ただ私には、一か八かで子を産む勇気はない。ただそれだけだ。
子どもが自我を持ち、人生に迷い、辛い助けてと泣き、体を傷つける様子など、見たい親がいるだろうか?
遺伝と決まったわけではないが、私の疾患が寛解することが難しいものであることは確かだ。私には、「好きだ」と言ってもらえる親になる自信もなければ、無償の愛を子にそそぐ心のゆとりもない。
それゆえに、私と私の夫は夫婦二人で暮らすことを前提として結婚した。夫は私の病気を理解し、あらゆる知識を持っている。子どものために、子どもを産まないという選択肢は、どの視点から見ても(少なくとも私にとっては)賢明と言えよう。
いつもいつも「今日死なないため」に必死な私
子どもは尊い。そして愛らしく、生命力を感じる存在だ。
だからこそ、「死にたい」と「死にたくない」を繰り返す私の姿を見せたくない。親が命をないがしろにしている姿を見て、子どもがどれほどショックを受けるか、その姿を私は何度も見たことがあるから。母親がうなだれ涙を流し、近づくのをためらった日々を思い出す。

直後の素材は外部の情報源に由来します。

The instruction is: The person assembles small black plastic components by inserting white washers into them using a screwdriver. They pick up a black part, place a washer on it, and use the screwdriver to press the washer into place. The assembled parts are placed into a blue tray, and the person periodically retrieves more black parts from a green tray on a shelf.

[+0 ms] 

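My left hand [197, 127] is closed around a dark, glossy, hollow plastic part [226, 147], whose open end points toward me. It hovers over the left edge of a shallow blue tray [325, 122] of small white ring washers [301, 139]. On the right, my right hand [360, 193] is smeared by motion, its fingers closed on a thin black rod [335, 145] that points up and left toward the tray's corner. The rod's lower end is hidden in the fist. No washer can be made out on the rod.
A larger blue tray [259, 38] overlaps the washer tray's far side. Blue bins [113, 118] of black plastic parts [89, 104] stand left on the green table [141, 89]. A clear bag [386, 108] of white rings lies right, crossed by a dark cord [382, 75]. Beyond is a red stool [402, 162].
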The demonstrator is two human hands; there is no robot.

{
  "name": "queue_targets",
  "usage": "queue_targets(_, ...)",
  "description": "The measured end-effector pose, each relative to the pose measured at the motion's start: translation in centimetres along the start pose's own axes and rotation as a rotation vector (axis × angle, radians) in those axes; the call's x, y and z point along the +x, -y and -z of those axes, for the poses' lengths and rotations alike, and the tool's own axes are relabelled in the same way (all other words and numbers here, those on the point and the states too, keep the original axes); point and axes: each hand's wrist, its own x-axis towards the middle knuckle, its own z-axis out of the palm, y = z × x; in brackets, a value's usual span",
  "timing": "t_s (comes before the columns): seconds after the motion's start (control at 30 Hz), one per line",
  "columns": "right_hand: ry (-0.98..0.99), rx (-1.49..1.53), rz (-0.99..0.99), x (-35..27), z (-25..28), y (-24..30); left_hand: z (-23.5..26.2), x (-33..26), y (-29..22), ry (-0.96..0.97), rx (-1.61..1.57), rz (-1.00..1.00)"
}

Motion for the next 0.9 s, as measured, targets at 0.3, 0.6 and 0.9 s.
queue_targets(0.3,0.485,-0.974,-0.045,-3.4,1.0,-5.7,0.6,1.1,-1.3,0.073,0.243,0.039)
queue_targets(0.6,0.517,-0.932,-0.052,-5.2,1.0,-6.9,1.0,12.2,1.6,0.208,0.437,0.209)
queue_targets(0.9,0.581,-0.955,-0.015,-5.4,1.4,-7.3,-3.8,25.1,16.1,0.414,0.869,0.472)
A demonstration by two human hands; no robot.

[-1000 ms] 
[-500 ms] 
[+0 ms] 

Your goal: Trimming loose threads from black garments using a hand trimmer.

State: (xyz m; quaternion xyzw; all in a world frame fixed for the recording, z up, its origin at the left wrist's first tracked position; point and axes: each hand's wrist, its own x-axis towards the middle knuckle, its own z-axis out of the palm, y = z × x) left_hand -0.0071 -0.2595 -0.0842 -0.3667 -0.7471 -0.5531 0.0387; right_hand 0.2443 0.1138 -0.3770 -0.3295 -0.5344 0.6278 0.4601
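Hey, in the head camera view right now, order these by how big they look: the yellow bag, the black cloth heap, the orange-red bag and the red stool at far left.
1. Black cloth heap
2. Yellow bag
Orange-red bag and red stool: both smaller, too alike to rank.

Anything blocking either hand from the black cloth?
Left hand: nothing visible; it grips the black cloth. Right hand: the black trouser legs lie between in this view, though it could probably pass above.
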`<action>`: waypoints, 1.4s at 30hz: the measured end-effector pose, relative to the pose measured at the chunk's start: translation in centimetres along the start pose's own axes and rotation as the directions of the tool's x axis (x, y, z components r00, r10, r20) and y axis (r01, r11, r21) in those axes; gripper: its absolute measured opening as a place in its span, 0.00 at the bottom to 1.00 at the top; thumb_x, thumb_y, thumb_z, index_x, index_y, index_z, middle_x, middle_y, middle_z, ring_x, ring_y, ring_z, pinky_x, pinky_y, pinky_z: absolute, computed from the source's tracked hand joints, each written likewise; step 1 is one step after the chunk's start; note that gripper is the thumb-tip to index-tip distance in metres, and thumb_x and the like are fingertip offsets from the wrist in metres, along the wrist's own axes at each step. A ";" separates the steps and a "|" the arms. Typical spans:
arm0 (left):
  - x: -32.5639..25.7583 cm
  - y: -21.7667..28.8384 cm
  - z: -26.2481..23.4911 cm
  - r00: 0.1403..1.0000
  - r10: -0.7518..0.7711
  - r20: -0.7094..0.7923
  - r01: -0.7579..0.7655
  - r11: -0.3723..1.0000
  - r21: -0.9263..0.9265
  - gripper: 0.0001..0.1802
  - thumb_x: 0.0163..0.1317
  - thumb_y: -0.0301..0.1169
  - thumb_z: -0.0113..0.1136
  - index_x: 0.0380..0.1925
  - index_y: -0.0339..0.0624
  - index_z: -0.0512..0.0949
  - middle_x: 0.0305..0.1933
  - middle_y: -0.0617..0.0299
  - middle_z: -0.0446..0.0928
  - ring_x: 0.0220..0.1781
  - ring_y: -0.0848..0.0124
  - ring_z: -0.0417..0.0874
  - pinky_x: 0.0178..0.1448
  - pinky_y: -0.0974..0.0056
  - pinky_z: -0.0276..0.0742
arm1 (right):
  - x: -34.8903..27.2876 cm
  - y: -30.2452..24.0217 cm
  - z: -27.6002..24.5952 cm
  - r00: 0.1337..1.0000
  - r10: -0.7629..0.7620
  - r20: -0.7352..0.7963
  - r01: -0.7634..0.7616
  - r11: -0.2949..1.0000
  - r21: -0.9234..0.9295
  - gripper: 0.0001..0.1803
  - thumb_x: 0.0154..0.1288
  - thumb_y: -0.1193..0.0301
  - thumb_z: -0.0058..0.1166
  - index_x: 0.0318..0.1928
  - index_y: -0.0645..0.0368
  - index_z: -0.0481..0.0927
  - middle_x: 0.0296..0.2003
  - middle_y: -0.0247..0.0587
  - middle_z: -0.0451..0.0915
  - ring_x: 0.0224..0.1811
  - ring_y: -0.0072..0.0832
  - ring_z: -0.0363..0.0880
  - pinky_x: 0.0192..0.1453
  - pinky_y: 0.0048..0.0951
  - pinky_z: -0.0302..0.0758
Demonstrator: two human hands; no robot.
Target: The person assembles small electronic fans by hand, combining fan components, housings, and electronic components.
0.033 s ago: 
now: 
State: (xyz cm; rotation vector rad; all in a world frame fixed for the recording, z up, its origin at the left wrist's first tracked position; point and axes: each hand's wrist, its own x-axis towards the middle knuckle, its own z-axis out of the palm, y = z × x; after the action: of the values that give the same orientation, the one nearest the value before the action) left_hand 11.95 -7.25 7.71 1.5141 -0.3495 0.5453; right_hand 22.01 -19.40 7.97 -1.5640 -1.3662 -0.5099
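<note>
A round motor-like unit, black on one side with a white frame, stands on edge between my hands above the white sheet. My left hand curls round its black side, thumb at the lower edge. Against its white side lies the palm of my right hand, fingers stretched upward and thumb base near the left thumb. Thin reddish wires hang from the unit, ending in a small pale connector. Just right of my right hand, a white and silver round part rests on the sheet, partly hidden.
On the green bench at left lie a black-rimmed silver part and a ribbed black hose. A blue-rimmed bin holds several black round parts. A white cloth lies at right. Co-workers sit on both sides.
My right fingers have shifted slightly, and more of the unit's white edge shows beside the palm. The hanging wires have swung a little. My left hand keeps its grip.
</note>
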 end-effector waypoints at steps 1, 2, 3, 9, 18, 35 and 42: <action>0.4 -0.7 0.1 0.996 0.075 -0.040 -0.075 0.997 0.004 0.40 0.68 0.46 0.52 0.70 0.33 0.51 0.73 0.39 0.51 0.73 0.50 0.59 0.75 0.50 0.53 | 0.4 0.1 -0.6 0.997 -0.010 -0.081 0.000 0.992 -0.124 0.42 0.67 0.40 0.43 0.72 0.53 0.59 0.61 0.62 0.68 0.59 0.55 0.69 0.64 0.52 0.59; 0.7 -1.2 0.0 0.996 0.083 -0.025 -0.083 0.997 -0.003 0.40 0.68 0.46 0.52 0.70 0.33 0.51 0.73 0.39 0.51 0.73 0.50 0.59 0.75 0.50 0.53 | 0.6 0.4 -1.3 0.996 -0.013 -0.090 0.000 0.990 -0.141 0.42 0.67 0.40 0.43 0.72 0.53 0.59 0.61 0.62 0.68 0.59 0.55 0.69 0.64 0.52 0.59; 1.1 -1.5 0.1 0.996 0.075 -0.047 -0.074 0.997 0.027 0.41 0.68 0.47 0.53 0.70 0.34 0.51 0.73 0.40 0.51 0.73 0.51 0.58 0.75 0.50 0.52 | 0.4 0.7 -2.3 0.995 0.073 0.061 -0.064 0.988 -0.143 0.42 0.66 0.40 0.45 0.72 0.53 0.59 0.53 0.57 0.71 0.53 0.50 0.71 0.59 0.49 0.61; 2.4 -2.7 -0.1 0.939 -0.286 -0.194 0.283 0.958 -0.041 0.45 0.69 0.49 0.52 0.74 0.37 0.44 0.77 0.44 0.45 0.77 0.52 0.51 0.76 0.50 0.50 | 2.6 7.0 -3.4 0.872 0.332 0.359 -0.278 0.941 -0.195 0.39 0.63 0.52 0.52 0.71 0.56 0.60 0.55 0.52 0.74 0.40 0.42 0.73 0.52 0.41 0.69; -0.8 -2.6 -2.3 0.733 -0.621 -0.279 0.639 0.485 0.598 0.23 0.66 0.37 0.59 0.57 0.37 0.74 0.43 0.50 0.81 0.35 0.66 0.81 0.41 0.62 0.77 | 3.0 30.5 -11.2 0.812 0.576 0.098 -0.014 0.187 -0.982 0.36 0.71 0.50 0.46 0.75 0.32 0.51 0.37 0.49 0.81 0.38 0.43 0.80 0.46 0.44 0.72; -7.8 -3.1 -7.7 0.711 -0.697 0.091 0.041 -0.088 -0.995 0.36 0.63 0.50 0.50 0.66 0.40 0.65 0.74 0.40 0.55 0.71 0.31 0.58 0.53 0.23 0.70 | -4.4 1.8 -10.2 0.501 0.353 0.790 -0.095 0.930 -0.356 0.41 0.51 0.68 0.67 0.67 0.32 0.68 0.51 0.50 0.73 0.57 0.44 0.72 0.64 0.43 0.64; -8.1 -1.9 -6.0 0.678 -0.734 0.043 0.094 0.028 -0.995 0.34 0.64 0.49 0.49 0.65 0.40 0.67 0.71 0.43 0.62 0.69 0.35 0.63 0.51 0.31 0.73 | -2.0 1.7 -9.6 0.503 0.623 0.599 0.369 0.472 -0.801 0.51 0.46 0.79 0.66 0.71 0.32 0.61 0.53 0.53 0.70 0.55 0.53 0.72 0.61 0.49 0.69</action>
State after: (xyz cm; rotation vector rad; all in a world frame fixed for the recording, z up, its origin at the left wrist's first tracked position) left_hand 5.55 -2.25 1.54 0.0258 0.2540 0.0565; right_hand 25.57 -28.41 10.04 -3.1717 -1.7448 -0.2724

落ち込み、ヒステリーになり、泣き出し、「全て捨ててしまいたい」という言葉を口にする。けれど、私も私の親も、生きることに縋りついている。
まとめてしまうと、私は毎日薬を飲み、最低限できる範囲で仕事をし、夫と食事をして他愛のない話をする…「今日」を「明日」につなげたいはずなのに、1日に何度も「死にたい」「消えたい」という気持ちで躓く。
自分の命を囲うのにやっとの思いをしている私が、未来ある命を預かるには荷が重すぎる。夫に寄りかかってばかりの私は、子どもが悩んだ時に寄りかかれるような存在にはなれないのだ。少なくとも、このままでは。
だから今日も私は、「今日生きるために何が必要か」を考えている。それくらいしか考えるゆとりがない脳みそは、処方薬がないとそもそも動いてくれないポンコツである。
夢のような特効薬などなく、希死念慮は常に付きまとってくる。それでも、形はどうであれ生きるしかないのだ。
ハンデを抱えるすべての父母の方々に、敬意を表して。